The Centrality of Small-Group Discovery

Recapturing an Ideal

The union of teaching and research, combined in a search for impartial truth, was fundamental to the modern research university ideal. A small group of students, meeting to work at the discovery of new knowledge under expert guidance, was the centerpiece of the university experience.

Yet in Australian and UK universities from the 1980s, with the massive growth of university enrolments and the addition of many applied disciplines, research became increasingly detached from teaching, and a division was created that has widened ever since. Today despite oppressive research pressures on staff, research is almost wholly absent from Australian undergraduate teaching.

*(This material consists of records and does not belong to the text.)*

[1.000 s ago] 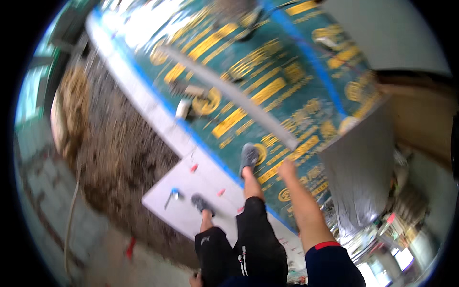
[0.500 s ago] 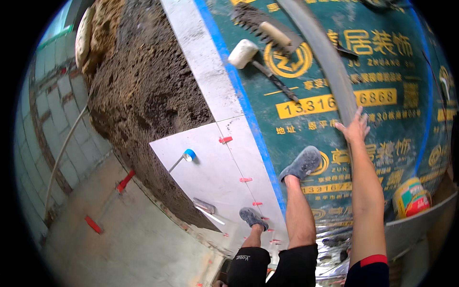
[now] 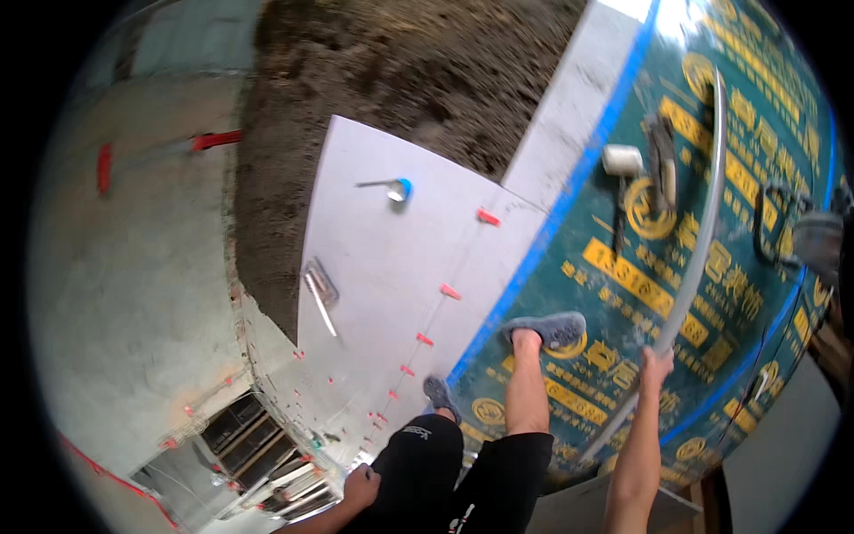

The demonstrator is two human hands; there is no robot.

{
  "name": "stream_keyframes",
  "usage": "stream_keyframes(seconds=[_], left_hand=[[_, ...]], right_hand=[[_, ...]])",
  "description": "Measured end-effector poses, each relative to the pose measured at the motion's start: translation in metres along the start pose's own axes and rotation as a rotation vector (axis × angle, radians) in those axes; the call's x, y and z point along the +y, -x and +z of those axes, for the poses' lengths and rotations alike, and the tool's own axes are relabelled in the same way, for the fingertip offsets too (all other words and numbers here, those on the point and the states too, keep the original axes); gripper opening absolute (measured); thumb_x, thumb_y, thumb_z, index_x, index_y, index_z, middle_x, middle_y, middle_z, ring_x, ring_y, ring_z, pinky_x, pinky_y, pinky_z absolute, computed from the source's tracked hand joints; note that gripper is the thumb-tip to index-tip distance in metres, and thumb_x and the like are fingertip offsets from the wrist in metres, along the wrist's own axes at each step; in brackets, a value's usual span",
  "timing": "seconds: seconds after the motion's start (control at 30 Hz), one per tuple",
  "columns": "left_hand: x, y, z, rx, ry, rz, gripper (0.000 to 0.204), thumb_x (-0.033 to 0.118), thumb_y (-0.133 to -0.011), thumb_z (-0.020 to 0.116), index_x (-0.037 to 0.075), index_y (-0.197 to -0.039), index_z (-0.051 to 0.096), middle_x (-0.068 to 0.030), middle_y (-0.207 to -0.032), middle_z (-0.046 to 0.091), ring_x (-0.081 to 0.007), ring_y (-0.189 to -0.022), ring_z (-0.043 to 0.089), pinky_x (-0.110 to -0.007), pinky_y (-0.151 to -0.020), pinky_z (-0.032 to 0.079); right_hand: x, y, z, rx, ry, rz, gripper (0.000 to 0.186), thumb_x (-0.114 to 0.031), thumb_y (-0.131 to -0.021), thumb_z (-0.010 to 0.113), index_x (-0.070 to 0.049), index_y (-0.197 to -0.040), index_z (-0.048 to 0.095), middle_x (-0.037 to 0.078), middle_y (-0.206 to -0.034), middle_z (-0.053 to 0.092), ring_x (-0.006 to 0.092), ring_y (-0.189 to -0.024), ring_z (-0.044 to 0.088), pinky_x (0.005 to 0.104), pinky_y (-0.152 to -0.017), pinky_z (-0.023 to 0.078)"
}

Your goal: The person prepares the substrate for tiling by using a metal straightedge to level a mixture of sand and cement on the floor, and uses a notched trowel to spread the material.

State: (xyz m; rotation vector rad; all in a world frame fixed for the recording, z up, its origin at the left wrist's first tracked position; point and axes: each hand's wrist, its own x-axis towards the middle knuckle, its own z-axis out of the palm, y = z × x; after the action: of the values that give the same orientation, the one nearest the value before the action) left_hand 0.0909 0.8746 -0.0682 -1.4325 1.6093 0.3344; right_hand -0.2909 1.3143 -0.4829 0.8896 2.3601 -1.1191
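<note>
My right hand (image 3: pixel 656 367) is closed around a long grey straightedge bar (image 3: pixel 692 278), which slants across the printed green floor covering (image 3: pixel 569 427). By my thigh, my left hand (image 3: pixel 362 487) hangs with its fingers too blurred and partly hidden to read. Left of the bar lie a white-headed mallet (image 3: pixel 622 160) and a notched trowel (image 3: pixel 662 165). A large pale tile (image 3: pixel 382 258) lies at the edge of the brown mortar bed (image 3: pixel 400 71). On it rest a small round blue-and-white item (image 3: pixel 399 190) with a thin strip and a hand float (image 3: pixel 322 282).
Red wedges (image 3: pixel 487 216) line the tile joint. Blue tape (image 3: pixel 583 173) borders the covering. A dark device with a looped handle (image 3: pixel 783 222) stands at the right. Slatted openings (image 3: pixel 245 432) and red-ended pieces (image 3: pixel 215 140) are at the left. My shoe (image 3: pixel 556 329) stands on the covering.
My right hand has gone from spread fingers on the bar to gripping it. My left hand has come into view. The view has turned, and the bar now slants differently across the covering.
</note>
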Motion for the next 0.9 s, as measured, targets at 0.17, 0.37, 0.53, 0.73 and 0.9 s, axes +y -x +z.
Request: stream_keyframes(seconds=[0.17,0.37,0.53,0.73,0.9], left_hand=[[-0.055,-0.002,0.021,0.014,0.165,0.070,0.031,0.032,-0.086,0.055,0.003,-0.090,0.063,-0.0234,-0.089,0.068,-0.0414,-0.089,0.066,-0.051,-0.080,0.051],[-0.166,-0.001,0.056,0.034,0.364,0.168,0.038,0.035,-0.089,0.053,0.000,-0.101,0.063,-0.0251,-0.100,0.067,-0.0412,-0.100,0.065,-0.053,-0.088,0.050],[-0.239,-0.052,0.084,-0.058,0.647,0.280,0.041,0.039,-0.091,0.055,0.000,-0.100,0.064,-0.0257,-0.107,0.066,-0.0419,-0.100,0.063,-0.053,-0.089,0.050],[-0.361,-0.004,0.177,-0.261,0.551,0.436,0.040,0.036,-0.091,0.060,-0.002,-0.100,0.069,-0.0268,-0.100,0.067,-0.0399,-0.093,0.065,-0.054,-0.078,0.051],[-0.389,0.074,0.213,-0.454,0.548,0.465,0.042,0.036,-0.094,0.060,0.000,-0.111,0.072,-0.0249,-0.109,0.067,-0.0365,-0.094,0.066,-0.051,-0.079,0.052]], right_hand=[[-0.063,0.090,-0.061,-0.061,-0.132,0.089,0.052,-0.020,-0.076,0.076,0.003,-0.119,0.057,0.011,-0.094,0.065,0.0219,-0.080,0.064,0.0370,-0.070,0.051],[-0.090,0.180,-0.094,-0.220,0.051,0.067,0.054,-0.028,-0.065,0.078,0.003,-0.107,0.064,0.009,-0.093,0.067,0.0207,-0.077,0.060,0.0383,-0.068,0.049],[-0.158,0.383,-0.055,-0.411,0.433,-0.306,0.052,-0.027,-0.064,0.078,0.004,-0.104,0.064,0.013,-0.094,0.066,0.0242,-0.079,0.060,0.0404,-0.071,0.050],[-0.236,0.721,-0.026,-0.809,0.954,-1.219,0.050,-0.026,-0.063,0.079,0.005,-0.100,0.064,0.016,-0.094,0.064,0.0285,-0.082,0.061,0.0429,-0.074,0.051],[-0.275,0.841,-0.034,-0.695,1.118,-1.729,0.048,-0.024,-0.062,0.079,0.006,-0.097,0.064,0.020,-0.094,0.062,0.0321,-0.084,0.061,0.0449,-0.077,0.052]])
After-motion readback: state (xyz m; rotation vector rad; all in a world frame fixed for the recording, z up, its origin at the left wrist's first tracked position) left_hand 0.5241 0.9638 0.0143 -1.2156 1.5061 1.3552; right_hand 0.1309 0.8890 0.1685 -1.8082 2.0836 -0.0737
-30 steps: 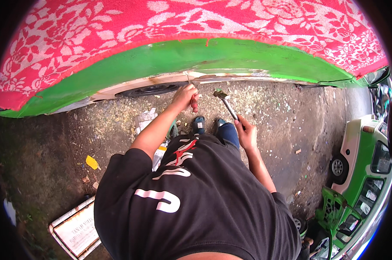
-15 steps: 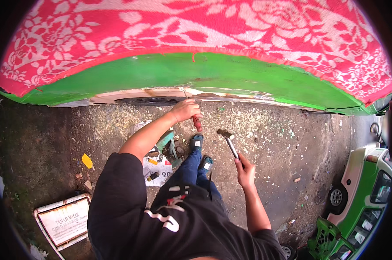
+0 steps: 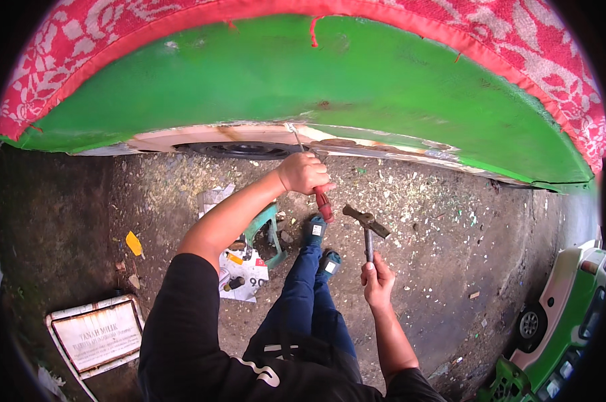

There is thus an opportunity for at least one Australian university to become a model of the teaching/research union, to show how universities can recapture what was once the defining characteristic of the research university. This does not mean merely inviting students to study an individual topic in depth, with initiative and creativity. In a true research university, the study of existing knowledge is secondary to the making of new knowledge. Moving away from knowledge delivery, now increasingly eroded by the universal availability of free online content, a university should focus on the essence of what research offers: the rigour of the scientific method, the search for empirical evidence, the beauty of logic and of patterns, the value of innovation, the creativity of problem solving and the intrinsic worth of knowledge. The University of Adelaide will return research to undergraduate teaching, so that every student in every program comes to experience the scholarship of discovery as the highlight of their learning experience.

For many undergraduate students, this will take the form of an individual research project in their final year, for which the preparatory research skills and experience necessary will be built through smaller exercises in the earlier years of their course. For those students who demonstrate readiness for independent work at admission, there will be an Advanced Bachelor program in every faculty in which research projects are introduced from the first year.

As a key format for delivering undergraduate research, the university will commit to increasing the centrality of small-group learning, in which students address the scholarship of discovery with other students and a staff mentor. While content will increasingly be delivered in other formats, every student in every program should experience such small-group discovery as a key part of their learning experience.

Committing to small-group discovery has implications for our course offering. Some subjects that flourish effectively without a research basis may increasingly be left to other institutions with different missions. Some specialised research interests of individual staff will thrive through individual research projects in the revised undergraduate core courses rather than through free-standing electives where few students enrol.

The origins of small-group discovery are in the Humboldt research university model of 19th century Germany, when such education was expensive and restricted to the socially privileged. A challenge for Adelaide will be to find ways to avoid being drawn into spiralling costs or social restriction: finding imaginative ways to make smallgroup discovery more available in a large university of limited resources, and finding more scholarships for students in need will be key to the process.

Crucial also to the research university idea are academic freedom and institutional autonomy. The University of Adelaide’s voice will need to be heard more often in public debate when government policy or external priorities threaten to intrude into an agenda that should be driven by curiosity, originality and the development of disciplines.

Operational Objectives and Targets

To revive small-group discovery in this way has farreaching consequences. It means setting operational objectives and targets which will refocus some academic programs, redeploy some institutional teaching resources and recalibrate enterprise systems to measure new outcomes for staff, students and our external stakeholders. Beginning in 2013 the University will produce triennial Operational Plans, updated annually, setting out the objectives and short-term targets needed to realise the goals of the Strategic Plan over the decade.